In a branding world that loves to beat buzzwords like “authentic” into meaningless pulp, here was a clear simple set of actions, not postures, that marketers can and must take to create successful brands, whether in repositioning or from scratch.
Number one: Be. Be something meaningfully different.
As Austin McGhie of Sterling Brands said in the same Roundtable, “You need to be willing to be truly different.” There’s that challenge, to not only pretend to have a purpose, but actually inhabit a meaningful reason for being. A brand must be, really and truly, what it claims.
Number two: Do. Start with brand actions, then whip out the fancy words.
Brand bluster has been turning consumers off for years. Rather than create your brand promise and positioning and then start talking about it, first bring the promise to self-evident life. Think of concrete ways you can demonstrate, rather than describe, what makes your brand different and better. This may mean innovation in product design or features, or an investment in special customer service.
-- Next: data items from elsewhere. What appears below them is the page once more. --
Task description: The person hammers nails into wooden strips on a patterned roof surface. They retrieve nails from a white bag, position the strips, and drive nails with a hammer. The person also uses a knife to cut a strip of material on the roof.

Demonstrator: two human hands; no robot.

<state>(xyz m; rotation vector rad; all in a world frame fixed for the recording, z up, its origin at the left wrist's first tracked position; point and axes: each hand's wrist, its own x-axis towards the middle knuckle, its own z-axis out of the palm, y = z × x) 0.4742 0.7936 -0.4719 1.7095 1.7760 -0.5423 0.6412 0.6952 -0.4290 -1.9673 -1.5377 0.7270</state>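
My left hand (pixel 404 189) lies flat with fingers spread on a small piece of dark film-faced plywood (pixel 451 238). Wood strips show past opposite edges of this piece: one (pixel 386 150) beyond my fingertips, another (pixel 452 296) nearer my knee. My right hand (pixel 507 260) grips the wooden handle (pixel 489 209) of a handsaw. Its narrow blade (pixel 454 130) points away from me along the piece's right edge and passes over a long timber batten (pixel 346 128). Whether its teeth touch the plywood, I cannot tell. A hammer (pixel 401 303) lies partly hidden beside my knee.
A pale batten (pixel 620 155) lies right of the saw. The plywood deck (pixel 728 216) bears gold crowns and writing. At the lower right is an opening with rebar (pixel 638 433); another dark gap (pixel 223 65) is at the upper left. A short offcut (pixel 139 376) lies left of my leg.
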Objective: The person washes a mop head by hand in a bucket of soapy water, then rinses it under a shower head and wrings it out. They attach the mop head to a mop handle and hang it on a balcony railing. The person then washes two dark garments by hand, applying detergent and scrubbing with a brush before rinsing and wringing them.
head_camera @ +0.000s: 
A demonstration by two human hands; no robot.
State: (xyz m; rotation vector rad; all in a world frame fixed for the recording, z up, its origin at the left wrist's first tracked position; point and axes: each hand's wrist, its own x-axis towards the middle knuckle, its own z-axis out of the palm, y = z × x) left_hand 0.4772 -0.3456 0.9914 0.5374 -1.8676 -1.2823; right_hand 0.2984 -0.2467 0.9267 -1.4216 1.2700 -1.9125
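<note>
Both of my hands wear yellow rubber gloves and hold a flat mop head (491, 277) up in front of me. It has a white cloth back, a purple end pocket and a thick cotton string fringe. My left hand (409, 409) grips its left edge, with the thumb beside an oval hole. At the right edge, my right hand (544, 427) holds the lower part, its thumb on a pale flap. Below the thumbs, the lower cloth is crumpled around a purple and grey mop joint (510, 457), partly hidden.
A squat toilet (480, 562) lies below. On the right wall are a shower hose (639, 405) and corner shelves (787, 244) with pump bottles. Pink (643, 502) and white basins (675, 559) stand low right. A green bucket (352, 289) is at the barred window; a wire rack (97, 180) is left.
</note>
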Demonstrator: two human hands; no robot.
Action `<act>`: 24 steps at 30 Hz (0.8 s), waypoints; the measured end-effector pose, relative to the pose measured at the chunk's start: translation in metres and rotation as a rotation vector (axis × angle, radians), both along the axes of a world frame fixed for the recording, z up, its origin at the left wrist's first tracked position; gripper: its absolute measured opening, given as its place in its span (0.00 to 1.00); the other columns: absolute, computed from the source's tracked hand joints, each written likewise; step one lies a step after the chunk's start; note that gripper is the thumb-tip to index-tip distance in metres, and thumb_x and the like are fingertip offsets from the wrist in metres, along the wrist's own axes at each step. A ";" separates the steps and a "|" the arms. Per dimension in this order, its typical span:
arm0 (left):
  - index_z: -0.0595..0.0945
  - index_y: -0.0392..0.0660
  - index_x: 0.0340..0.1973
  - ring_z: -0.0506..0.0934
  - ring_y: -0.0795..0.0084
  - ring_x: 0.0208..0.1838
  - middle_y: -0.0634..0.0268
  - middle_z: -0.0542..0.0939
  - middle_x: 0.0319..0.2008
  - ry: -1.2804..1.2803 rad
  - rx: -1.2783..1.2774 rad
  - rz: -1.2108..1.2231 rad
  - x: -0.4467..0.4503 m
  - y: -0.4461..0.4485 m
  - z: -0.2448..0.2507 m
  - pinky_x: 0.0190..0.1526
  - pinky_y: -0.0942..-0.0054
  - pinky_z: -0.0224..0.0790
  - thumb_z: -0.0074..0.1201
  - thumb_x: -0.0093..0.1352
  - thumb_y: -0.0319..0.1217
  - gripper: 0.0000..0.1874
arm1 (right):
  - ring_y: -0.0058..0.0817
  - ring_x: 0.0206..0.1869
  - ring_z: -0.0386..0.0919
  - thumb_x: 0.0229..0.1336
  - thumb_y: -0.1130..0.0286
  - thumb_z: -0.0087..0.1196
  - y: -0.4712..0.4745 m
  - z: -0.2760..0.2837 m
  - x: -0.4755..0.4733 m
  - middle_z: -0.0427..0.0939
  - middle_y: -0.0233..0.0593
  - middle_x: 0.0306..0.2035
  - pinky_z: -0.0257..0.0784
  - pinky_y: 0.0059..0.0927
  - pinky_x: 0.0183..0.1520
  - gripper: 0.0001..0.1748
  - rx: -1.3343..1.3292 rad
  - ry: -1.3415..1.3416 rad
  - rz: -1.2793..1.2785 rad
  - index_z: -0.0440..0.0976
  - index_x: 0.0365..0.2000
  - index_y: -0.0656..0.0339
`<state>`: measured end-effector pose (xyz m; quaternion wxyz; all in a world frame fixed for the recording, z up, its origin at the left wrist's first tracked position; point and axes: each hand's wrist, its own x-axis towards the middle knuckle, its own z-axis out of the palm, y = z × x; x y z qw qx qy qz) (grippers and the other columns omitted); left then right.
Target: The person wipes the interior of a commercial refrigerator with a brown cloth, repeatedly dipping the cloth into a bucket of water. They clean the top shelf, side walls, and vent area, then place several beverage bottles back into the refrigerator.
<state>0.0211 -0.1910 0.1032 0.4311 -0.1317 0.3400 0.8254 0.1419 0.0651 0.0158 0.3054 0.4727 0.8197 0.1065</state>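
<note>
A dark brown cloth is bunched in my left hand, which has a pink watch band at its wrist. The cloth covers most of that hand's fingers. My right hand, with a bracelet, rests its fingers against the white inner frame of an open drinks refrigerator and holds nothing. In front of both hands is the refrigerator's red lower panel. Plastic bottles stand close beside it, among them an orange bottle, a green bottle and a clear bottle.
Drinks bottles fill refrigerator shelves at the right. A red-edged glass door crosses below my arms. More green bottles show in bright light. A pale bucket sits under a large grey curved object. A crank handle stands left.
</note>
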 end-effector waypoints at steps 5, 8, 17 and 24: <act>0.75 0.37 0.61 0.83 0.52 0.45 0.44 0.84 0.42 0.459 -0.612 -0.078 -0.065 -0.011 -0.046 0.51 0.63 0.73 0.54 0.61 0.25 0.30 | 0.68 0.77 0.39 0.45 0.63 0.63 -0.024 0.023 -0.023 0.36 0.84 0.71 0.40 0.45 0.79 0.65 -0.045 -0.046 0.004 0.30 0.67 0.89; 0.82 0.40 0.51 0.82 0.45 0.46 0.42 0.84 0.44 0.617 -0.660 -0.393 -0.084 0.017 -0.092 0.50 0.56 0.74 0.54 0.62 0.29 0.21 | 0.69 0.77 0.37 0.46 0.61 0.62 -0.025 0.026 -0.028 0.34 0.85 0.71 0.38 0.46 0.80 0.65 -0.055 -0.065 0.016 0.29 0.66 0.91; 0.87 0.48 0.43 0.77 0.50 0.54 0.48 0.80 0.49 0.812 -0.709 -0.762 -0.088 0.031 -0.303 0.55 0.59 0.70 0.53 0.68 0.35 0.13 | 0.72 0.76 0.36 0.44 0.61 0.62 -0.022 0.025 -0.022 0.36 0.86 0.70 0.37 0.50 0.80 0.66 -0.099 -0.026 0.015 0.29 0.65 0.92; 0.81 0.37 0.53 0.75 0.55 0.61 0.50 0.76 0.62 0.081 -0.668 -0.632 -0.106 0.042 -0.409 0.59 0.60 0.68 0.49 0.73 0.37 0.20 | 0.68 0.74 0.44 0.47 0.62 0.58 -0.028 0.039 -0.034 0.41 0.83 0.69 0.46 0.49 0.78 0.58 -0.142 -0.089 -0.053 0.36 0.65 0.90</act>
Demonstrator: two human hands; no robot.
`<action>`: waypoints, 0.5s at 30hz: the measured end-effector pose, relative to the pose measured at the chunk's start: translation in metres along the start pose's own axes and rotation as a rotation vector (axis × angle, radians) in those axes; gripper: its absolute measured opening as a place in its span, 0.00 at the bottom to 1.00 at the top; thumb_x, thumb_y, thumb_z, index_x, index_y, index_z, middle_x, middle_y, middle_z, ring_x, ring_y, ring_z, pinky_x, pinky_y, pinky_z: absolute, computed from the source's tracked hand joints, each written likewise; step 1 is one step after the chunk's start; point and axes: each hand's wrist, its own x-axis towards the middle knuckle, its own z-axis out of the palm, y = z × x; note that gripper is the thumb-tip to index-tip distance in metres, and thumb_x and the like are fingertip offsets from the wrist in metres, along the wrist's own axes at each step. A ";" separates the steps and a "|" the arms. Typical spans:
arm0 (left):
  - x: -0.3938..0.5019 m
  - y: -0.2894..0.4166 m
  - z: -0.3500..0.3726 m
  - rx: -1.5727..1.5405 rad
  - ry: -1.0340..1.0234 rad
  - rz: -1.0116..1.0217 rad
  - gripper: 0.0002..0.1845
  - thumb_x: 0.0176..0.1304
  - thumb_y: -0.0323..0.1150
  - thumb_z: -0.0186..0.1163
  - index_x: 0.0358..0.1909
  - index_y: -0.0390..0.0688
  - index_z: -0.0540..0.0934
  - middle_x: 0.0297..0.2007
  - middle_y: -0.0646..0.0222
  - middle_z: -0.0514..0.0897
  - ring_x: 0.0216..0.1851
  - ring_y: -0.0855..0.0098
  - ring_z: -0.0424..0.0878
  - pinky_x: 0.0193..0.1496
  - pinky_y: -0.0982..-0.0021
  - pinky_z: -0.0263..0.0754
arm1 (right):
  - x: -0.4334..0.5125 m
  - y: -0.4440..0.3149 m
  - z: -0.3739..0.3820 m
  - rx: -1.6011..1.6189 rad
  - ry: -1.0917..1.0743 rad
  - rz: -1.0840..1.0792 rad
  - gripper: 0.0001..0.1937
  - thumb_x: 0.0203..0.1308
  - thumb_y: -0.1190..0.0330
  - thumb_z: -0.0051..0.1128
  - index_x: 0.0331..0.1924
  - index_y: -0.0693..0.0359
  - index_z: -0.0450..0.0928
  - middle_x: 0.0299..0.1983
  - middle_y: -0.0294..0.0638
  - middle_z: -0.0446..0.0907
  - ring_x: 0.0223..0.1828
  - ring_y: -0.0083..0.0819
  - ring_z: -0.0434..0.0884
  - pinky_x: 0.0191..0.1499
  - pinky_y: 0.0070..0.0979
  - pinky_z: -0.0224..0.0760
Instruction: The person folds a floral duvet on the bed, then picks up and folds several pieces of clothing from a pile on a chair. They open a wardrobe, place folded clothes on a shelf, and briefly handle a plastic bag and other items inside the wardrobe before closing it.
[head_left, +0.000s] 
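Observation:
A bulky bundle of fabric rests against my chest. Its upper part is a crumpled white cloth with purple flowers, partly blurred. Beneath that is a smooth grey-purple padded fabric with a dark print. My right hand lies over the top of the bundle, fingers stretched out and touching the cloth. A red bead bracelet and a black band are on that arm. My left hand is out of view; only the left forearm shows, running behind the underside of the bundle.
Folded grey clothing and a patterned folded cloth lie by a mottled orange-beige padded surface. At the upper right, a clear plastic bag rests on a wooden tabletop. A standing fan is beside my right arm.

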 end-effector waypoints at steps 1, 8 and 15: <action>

But when you do good things, people say good things about you (first and foremost to themselves, a key aspect of loyalty-building). And it’s much better to have the “saying” begin with the most important third-party experts, your customers.
Number three: Say. Only start brand communications when your brand can honestly be what it says it is.
Even then, it’s best to only say what is necessary, so as not to drown out other, more credible voices (to see whose words consumers truly trust, take a look at this recent survey).
Be. Do. Say. Three little words. One big brand impact. (I only wish that I had originated the phrase.)